Thanks ezbite an rivergetter,the headlight maybe the way to go you made a good point,an the wildcatlighting cost a good bit I could check out LED lights at lowes or something if I go that route.I havn't done much night fishing in a boat an I'm use to having lanterns when bank fishing so what to do because my girlfriend loves to fish but not at night.Thanks again


----------



## Stuhly

Hey folks checkout DEAL EXTREME .COM great prices free shipping from HongKong .
I put some of there rope lites under my gunnels to see at nite. wterproof also.
It can take 2-3 wks but you save alot of money.


----------



## I Fish

I don't know much about lights outside the boat, but, if you're looking to light the inside, the stick on strips of LED's like Autozone carries are awesome, IMO. 

http://www.autozone.com/autozone/ac...-LED-light/_/N-25pw?itemIdentifier=60049_0_0_ 

They can be mounted just about anywhere without drilling holes, use so little battery they can be wired with light speaker wire (I'm running 5-12" strips with a 2 amp fuse!), small enough to be put just about anywhere. I mounted mine so the lights are not visible to the eye, but they light up the floor very well. I only wish I hadn't used quite so many, as after it gets dark, a little light covers a lot of area. They come in different colors, lengths and styles. One style shines straight off the strip, the other style shines off the side.


----------



## cmiller

Stuhly said:


> Hey folks checkout DEAL EXTREME .COM great prices free shipping from HongKong .
> I put some of there rope lites under my gunnels to see at nite. wterproof also.
> It can take 2-3 wks but you save alot of money.


I thought about the rope lights to put under the gunwales of the boat seen in the bps catalog.


----------



## fishal

I am using my polestar..


----------



## Skippy

Have to agree with ezbite on this. Any extra lights will just take away from your night vision. At night I do keep my running lights on but only use a clip on head light for most things. I also use, at times a clip on flashlight and keep a small spotlight close at hand in case I hear, see a boat coming to close.

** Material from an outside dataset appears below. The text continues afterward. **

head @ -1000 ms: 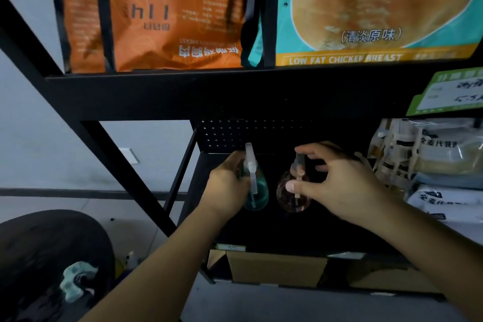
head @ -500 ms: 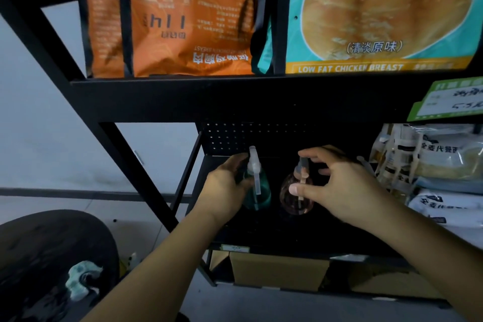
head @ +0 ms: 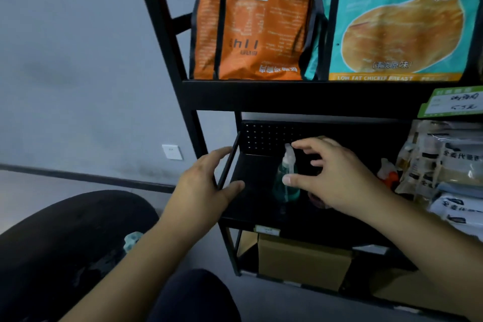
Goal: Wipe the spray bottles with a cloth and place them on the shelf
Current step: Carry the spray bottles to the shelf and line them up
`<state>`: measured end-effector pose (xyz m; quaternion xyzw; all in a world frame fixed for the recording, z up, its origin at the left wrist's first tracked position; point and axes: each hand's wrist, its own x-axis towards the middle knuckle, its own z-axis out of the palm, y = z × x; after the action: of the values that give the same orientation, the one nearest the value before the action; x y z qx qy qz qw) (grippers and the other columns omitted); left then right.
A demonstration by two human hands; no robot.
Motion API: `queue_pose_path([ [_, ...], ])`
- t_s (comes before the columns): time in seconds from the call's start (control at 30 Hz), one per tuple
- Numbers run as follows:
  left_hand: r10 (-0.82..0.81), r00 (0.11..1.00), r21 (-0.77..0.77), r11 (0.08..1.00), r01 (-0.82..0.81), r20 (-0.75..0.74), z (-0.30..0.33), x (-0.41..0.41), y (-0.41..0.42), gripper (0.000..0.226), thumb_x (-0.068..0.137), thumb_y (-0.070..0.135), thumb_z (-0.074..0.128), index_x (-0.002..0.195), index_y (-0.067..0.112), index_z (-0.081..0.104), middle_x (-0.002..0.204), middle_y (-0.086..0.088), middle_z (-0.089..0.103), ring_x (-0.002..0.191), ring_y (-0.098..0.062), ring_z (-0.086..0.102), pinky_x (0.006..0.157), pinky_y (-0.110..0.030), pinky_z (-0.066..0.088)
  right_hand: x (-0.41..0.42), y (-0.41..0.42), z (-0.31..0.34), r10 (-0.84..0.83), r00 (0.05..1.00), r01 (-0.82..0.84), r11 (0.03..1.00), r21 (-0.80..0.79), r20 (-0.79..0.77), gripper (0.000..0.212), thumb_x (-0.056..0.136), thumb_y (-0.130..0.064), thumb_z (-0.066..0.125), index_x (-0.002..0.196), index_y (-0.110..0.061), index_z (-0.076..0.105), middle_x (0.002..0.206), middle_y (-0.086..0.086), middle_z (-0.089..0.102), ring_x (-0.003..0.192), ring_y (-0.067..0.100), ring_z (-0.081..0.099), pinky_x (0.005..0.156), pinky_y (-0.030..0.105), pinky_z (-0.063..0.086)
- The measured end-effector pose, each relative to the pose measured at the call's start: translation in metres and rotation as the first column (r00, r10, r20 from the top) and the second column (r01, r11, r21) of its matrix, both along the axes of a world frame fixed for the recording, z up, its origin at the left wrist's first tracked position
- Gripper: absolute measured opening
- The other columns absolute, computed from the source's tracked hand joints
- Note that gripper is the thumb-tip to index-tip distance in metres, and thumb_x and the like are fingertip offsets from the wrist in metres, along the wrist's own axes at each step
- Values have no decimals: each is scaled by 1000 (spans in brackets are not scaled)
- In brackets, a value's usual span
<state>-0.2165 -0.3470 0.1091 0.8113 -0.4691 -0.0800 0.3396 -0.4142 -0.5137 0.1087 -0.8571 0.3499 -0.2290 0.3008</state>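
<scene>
A teal spray bottle (head: 285,180) with a white nozzle stands upright on the black shelf (head: 251,206). A pinkish spray bottle (head: 317,200) stands right of it, mostly hidden behind my right hand (head: 329,178). That hand hovers over both bottles with its fingers spread and grips nothing. My left hand (head: 206,185) is open at the shelf's left edge, left of the teal bottle and apart from it. A light teal cloth (head: 132,240) lies on the dark round seat at lower left.
Orange bag (head: 251,18) and teal chicken bag (head: 400,18) stand on the upper shelf. Clear food packets (head: 444,165) and an orange-topped bottle (head: 389,175) fill the shelf's right side. Cardboard boxes (head: 303,261) sit below. A black seat (head: 65,243) is at lower left.
My left hand has let go of the teal bottle and pulled back to the left. My right hand has released the pinkish bottle's nozzle and opened. The camera has swung left and back.
</scene>
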Motion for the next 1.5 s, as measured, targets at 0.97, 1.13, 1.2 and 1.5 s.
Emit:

One trick that works is when I click on my clip on head lamp I keep one eye closed. Retie or take a fish off, turn the light off and open the closed eye. You will have almost perfect night vision right back. No BS, give it a try.


----------



## Bad Bub

These are the ones I went with. I wired them on a dimmer control so they aren't so bright that they would blind me. Also have lights inside the livewell.

posted using Outdoor Hub Campfire


----------



## dax

I'm famously cheap and this may or not help you but after being appalled at the cost of led boat lights I came up with this simple savvy solution...the little flashlights you get a harb freight fit nicely inside my old d cell clamp on lights.they rattled around in there so I cut the bottom of a pop can to make a reflective bushing,function trumps form for me...batteries just don't die in them often, I use the recharable aa aaa with no problems . Led lantern and headlamps also.for ambient and directional.but don't forget to have at least 1 solid beam light to see waypoints at a distance.


----------



## cmiller

Make for better lighting lightsabers do!


----------



## MassillonBuckeye

Attwood makes a nice and affordable LED stern light in different lengths. You could rig it up however you wanted. As for rope lights or replacing existing bulbs with LEDs, superbrightled.com has some of the best prices and selection I've found.


----------



## dax

Yep,superbrightleds.com they have it all cheap.


----------



## Star1pup

littleman said:


> Has anybody put the LED lights on there boat for night fishing.At www.wildcatlighting.com has some great looking lights for night fishing looks super bright but pretty expense.Just wondering where to begin on getting my boat comfortable at night


I got an LED lantern from Ace Hardware. I have a pontoon so I just hang it from the overhead awning. I also put LED navigation lights on the bow.


----------



## I Fish

MassillonBuckeye said:


> Attwood makes a nice and affordable LED stern light in different lengths.


About 4 years ago, I called superbrightleds.com with the number off my stern light's bulb. They sent me a 360 degree led bulb that was a drop in replacement. I think it was $15 then. For night fishing, it's awesome, as my stern light runs from my cranking battery.

I thought about using one for the bow light, but, after some reading, I found others had tried that. I learned the color of the light emitted from an led cannot be changed with a lens. It would still shine, but just be a darker color of white, instead of red and white, if that make sense. 

Also, the RV forums have enough LED info to make your head swim.


----------



## Star1pup

All of my navigation lights are now LED. I also added a floating LED from Cabala's. Since it's been hot I've been night fishing from my pontoon and the floating light really brings in the minnows and improves my catch of crappies.


----------



## dax

Ifish,long ago I put an led flashlight in my old red/green dcell bow light and it indeed glows red/green so I don't understand how some say a white led cannot emit said colors. No it's not a green and red beam but still glows that color brightly so what are you looking for?


----------



## Star1pup

My LED bow lights on my pontoon are separated port & starboard and they glow the proper colors. The stern light is also LED and glows white. The bow lights are complete replacements and the stern is just a bulb than can replace the bulb that was in the light.

The floating light I put in the water is also LED and glows green.


----------